> _Requirement_
I'd like every line from the material below that has "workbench" in it.

── Extracted information

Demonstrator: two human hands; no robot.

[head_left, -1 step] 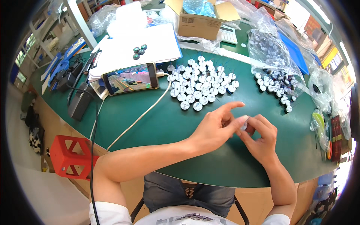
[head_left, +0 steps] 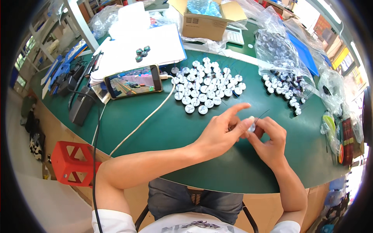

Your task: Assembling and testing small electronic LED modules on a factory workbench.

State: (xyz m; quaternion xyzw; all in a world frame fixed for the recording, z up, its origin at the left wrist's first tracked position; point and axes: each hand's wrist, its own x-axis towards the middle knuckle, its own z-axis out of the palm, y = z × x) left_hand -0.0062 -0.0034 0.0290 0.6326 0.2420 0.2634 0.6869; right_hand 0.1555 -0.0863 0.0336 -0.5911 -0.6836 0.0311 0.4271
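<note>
Across the work table [head_left: 182, 128]: a curved green top spreads beneath the person's bare forearms [head_left: 155, 163], which reach in over its near edge.
Clear plastic bag [head_left: 274, 46]: at far right, packed with small parts, with white-topped pieces [head_left: 278, 86] spread from its mouth.
Cardboard box [head_left: 204, 28]: flaps up at the far side, blue bubble wrap [head_left: 204, 7] inside.
Loose cluster [head_left: 202, 88]: dozens of round, white-topped parts lie mid-table, left of the bag.
Left hand [head_left: 220, 131]: pinching a small round piece [head_left: 253, 127] at the thumb tip, index finger stretched clear of it, other fingers partly hidden.
Right hand [head_left: 271, 139]: thumb and curled fingers gripping the same piece from the right.
Phone [head_left: 134, 82]: screen lit, propped left of the cluster.
Held between: the piece sits at the meeting fingertips, over the green top, largely covered.
Thin dark wire [head_left: 264, 113]: slants from the piece toward upper right, past the right fingers.
</note>
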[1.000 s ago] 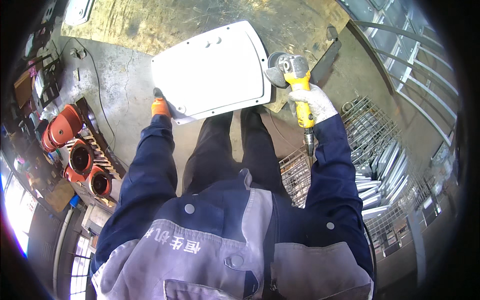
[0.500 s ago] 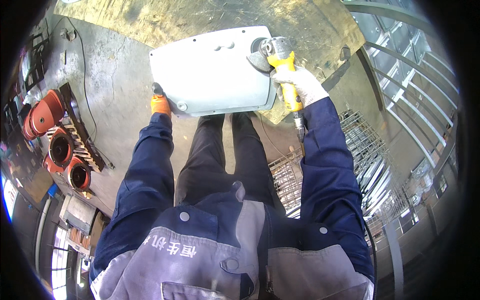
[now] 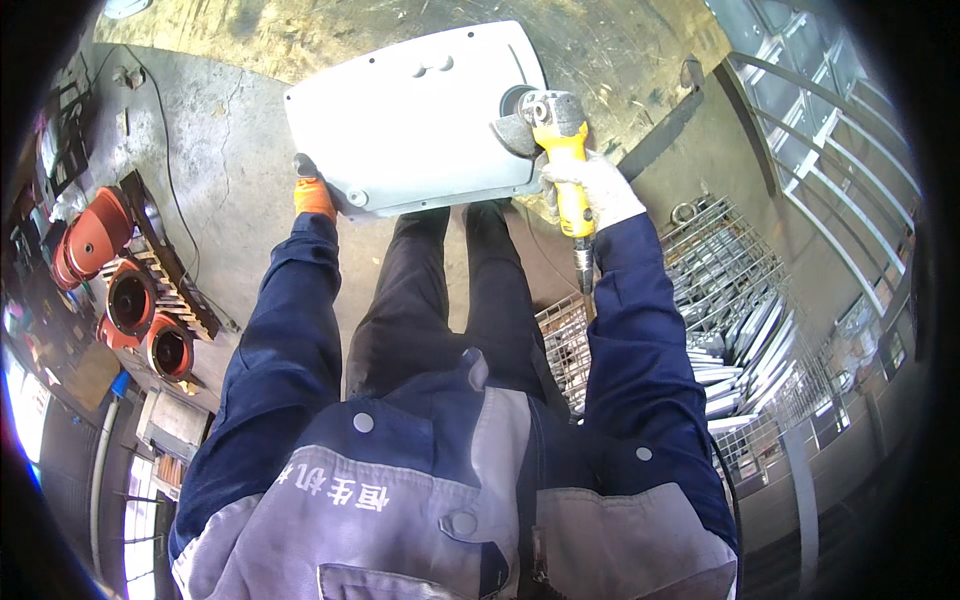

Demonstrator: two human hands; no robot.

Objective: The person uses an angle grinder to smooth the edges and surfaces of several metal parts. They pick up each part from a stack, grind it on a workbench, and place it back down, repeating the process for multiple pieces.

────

> _Problem solution_
Your task: Assembling and testing small electronic LED modules on a factory workbench.
Objective: The person uses an angle grinder to smooth the edges and surfaces of several metal parts. They pick up each part from a stack, grind it on a workbench, and place it back down, repeating the process for multiple pieces.

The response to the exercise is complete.